Every line of the listing below is to be duplicated exactly, with the pictures left out.
********************
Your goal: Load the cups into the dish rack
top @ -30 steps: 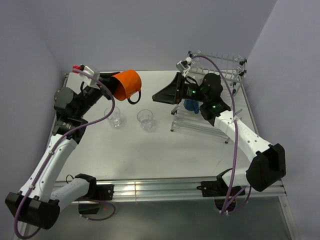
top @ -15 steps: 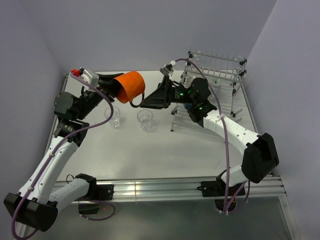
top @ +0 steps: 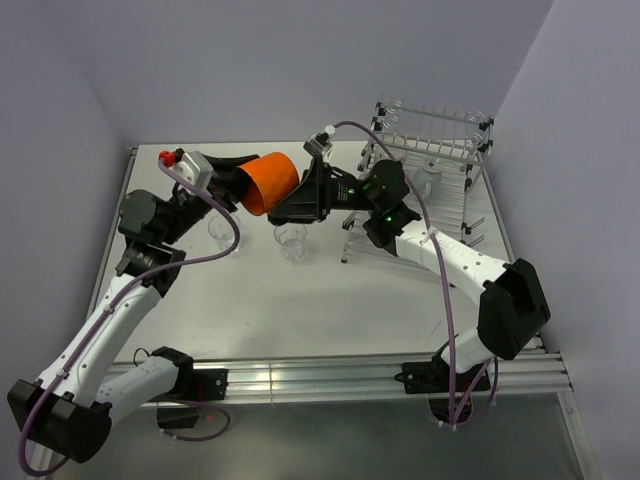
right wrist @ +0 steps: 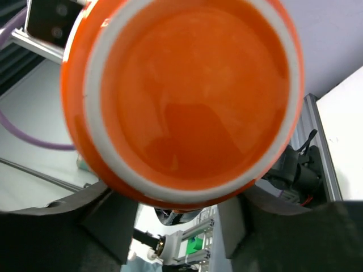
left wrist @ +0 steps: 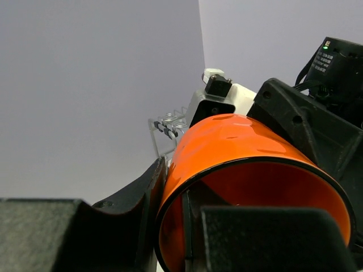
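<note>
Orange mug (top: 268, 182): held in the air at upper centre, tipped on its side, mouth to the left arm, base to the right arm.
Left jaws: clamped on the mug's rim, one finger inside, one outside.
Right jaws: one at each side of the mug's base; cannot tell whether they grip.
Tumbler (top: 291, 240): upright on the worktop (top: 300, 300), below the mug.
Second tumbler (top: 220, 232): further left, partly behind the left arm.
Dish rack (top: 430, 150): upper right.

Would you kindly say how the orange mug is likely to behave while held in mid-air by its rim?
The orange mug looks glossy, so it is probably slippery where the left gripper pinches only its rim. It appears rigid, likely ceramic: it should not flex but might break if dropped. Held tilted, it may pivot.
</note>
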### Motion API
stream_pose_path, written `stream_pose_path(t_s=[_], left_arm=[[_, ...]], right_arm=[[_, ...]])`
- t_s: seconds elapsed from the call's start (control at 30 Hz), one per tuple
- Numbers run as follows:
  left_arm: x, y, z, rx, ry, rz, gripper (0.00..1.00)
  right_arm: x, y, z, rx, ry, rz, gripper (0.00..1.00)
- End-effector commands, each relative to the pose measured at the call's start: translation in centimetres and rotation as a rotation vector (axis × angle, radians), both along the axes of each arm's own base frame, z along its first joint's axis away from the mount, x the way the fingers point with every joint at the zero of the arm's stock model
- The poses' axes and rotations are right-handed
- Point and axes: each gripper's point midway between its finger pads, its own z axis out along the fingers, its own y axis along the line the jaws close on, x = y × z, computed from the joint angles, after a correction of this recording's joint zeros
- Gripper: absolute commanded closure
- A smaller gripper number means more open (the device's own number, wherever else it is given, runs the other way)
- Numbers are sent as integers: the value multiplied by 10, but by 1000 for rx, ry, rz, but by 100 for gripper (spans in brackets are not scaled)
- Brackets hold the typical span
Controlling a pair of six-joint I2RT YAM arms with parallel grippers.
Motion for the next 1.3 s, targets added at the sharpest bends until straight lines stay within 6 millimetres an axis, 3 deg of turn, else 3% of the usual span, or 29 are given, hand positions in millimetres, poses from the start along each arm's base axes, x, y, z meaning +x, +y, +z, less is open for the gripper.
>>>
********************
→ **EXERCISE SOLUTION**
Your goal: Load the cups into the dish rack
top @ -30 steps: 
top @ -15 steps: 
top @ +0 steps: 
right wrist @ +0 steps: 
left wrist @ +0 steps: 
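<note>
Orange mug (top: 268, 182): held in the air at upper centre, tipped on its side, mouth to the left arm, base to the right arm.
Left jaws: clamped on the mug's rim, one finger inside, one outside.
Right jaws: one at each side of the mug's base; cannot tell whether they grip.
Tumbler (top: 291, 240): upright on the worktop (top: 300, 300), below the mug.
Second tumbler (top: 220, 232): further left, partly behind the left arm.
Dish rack (top: 430, 150): upper right.

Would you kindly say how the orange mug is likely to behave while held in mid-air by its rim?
The orange mug looks glossy, so it is probably slippery where the left gripper pinches only its rim. It appears rigid, likely ceramic: it should not flex but might break if dropped. Held tilted, it may pivot.
</note>
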### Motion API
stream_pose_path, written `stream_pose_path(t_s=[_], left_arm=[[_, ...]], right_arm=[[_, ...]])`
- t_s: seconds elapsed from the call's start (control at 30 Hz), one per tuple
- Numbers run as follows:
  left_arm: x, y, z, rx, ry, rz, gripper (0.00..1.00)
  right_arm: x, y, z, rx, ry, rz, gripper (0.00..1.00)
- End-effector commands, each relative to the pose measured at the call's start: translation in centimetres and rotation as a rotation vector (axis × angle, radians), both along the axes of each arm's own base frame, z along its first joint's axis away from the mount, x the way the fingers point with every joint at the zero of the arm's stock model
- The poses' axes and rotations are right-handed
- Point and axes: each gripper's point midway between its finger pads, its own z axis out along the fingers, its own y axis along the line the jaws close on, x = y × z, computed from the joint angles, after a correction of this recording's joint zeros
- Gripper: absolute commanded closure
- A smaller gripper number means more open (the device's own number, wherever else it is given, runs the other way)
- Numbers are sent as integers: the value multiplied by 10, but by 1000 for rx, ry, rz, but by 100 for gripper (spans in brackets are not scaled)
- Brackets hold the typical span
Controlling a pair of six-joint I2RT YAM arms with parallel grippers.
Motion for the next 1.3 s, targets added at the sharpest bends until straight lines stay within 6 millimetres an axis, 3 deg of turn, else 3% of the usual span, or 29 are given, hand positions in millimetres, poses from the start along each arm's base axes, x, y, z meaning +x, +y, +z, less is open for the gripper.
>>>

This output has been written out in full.